What to work on> Show each line of the data below in which "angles" occurs.

Recorded data>
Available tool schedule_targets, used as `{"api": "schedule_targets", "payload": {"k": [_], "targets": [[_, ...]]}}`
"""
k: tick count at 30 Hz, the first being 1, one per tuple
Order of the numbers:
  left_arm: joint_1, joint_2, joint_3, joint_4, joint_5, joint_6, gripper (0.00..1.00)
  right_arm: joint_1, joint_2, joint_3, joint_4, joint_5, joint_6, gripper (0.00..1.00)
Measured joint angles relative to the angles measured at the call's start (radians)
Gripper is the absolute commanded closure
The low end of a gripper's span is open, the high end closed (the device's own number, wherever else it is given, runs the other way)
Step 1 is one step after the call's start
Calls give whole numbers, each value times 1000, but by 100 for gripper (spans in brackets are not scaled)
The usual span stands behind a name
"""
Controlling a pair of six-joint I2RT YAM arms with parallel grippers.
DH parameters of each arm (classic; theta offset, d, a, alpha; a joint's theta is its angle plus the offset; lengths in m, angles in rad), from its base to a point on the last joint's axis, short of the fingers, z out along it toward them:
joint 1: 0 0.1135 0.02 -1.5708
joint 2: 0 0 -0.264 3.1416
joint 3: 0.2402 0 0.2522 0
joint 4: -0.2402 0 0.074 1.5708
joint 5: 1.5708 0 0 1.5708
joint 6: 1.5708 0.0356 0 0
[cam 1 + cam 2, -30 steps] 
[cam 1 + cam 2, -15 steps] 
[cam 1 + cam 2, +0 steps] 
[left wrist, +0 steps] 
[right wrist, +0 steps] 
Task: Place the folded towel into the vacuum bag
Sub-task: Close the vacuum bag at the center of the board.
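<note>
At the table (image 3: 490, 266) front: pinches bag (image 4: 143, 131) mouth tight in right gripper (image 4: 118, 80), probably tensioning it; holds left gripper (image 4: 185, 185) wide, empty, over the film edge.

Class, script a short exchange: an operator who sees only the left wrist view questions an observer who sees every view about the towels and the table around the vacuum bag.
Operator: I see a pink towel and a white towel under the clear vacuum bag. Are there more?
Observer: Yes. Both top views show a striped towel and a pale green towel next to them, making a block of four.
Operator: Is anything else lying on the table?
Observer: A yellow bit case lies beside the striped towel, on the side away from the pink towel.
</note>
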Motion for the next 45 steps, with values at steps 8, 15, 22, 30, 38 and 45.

Answer to the exercise>
Measured joint angles relative to the angles measured at the call's start (radians)
DH parameters of each arm (classic; theta offset, d, a, alpha; a joint's theta is its angle plus the offset; lengths in m, angles in rad), from its base to a point on the last joint's axis, short of the fingers, z out along it toward them:

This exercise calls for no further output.